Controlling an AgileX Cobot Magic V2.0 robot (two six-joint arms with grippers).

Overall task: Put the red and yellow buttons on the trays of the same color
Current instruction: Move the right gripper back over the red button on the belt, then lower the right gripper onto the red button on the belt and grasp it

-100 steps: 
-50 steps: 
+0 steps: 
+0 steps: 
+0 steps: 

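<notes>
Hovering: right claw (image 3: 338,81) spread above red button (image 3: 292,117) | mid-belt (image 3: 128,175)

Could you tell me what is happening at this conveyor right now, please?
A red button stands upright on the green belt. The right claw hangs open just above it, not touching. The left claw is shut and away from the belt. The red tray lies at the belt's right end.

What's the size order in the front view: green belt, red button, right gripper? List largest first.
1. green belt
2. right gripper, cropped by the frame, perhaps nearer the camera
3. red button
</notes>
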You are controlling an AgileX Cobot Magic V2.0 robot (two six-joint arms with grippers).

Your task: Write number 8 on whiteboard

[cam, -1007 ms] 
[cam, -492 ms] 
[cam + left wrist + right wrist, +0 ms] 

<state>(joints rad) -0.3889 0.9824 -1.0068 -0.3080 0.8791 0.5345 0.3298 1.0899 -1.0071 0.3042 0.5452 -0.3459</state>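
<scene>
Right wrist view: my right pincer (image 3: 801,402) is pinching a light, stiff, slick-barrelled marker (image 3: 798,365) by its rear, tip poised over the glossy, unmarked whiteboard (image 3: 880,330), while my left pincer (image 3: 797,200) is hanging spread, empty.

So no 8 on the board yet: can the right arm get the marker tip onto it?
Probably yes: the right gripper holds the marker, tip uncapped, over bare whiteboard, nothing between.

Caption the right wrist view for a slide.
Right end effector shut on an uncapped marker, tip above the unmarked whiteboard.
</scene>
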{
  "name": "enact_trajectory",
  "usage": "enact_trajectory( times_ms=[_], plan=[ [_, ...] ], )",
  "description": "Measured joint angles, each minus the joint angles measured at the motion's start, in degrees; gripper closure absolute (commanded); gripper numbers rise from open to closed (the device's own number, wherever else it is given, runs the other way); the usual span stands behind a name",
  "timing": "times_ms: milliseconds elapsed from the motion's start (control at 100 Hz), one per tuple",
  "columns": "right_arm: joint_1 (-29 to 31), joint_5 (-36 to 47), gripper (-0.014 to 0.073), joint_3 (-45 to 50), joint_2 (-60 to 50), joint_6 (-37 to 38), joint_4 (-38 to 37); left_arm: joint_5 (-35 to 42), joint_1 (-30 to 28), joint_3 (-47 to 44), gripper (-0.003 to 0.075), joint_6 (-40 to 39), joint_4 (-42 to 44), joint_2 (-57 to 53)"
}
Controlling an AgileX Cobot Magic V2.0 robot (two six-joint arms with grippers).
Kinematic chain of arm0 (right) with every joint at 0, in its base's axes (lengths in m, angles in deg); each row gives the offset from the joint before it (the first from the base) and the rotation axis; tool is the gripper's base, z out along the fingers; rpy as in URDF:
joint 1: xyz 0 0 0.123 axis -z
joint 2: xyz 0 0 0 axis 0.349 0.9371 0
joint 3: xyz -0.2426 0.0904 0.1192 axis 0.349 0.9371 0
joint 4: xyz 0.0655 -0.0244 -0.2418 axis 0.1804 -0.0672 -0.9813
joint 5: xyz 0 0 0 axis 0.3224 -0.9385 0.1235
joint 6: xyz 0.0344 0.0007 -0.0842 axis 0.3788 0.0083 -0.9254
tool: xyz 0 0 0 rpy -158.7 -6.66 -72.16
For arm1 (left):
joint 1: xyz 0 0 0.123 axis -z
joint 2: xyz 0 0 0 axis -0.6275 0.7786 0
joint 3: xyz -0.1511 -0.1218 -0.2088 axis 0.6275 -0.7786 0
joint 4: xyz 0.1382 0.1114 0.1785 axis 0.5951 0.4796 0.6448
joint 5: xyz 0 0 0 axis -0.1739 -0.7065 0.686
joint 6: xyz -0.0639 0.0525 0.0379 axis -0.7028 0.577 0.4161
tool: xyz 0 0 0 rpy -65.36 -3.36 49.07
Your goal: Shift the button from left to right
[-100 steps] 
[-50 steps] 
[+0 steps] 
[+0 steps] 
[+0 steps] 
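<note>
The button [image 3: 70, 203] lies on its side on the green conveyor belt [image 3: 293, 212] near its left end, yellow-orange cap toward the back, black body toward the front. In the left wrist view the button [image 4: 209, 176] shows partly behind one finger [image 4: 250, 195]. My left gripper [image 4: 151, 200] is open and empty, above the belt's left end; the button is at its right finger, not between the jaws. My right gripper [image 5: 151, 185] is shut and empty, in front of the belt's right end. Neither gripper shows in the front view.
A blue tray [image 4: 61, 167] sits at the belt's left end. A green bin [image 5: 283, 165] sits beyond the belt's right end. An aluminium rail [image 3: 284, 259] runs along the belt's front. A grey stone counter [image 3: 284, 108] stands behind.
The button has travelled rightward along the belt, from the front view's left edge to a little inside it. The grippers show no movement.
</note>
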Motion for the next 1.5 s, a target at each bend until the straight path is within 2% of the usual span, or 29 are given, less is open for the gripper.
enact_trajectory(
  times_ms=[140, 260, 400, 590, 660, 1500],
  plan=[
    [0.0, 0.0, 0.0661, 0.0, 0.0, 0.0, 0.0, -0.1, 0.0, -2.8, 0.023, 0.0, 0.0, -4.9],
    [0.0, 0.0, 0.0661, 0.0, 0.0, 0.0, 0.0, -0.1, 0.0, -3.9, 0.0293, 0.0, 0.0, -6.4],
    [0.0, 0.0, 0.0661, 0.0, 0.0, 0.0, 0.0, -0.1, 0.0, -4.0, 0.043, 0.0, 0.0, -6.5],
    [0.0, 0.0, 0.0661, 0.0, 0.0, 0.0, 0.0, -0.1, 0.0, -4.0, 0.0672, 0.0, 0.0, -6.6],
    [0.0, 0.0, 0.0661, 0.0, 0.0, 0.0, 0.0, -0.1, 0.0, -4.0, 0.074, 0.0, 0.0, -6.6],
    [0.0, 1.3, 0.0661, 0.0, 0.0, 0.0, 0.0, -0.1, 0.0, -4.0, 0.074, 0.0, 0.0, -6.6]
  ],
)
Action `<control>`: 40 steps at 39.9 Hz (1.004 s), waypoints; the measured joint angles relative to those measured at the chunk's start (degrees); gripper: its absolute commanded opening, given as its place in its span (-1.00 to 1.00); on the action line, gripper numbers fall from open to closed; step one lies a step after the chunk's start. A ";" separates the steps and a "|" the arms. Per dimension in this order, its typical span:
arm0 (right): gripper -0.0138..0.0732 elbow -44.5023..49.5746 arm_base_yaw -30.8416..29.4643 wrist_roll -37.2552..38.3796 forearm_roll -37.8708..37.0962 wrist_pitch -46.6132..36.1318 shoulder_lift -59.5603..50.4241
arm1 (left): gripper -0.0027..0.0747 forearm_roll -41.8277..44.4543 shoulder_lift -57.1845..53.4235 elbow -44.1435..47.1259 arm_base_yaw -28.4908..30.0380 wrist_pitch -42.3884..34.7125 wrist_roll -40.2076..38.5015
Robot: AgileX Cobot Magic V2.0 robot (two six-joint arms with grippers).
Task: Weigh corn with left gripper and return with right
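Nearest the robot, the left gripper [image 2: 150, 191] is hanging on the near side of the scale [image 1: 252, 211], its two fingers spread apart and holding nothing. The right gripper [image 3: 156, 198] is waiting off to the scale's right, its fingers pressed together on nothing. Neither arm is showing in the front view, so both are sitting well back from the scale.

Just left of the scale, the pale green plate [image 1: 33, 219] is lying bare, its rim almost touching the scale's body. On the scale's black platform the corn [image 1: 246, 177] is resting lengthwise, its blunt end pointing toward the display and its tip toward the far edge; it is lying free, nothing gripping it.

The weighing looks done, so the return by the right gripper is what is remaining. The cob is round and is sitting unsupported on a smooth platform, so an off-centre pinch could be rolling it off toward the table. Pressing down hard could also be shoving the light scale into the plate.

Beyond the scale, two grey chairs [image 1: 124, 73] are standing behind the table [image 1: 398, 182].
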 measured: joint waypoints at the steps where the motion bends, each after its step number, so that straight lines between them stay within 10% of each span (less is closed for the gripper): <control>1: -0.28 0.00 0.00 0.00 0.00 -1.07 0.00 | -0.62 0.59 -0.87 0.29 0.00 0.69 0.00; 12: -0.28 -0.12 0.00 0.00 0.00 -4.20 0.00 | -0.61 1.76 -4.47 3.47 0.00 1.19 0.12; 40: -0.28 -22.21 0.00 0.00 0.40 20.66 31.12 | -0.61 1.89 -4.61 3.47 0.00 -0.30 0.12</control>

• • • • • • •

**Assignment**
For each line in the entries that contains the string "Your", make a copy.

**Solution to the exercise**
Your task: Write number 8 on whiteboard
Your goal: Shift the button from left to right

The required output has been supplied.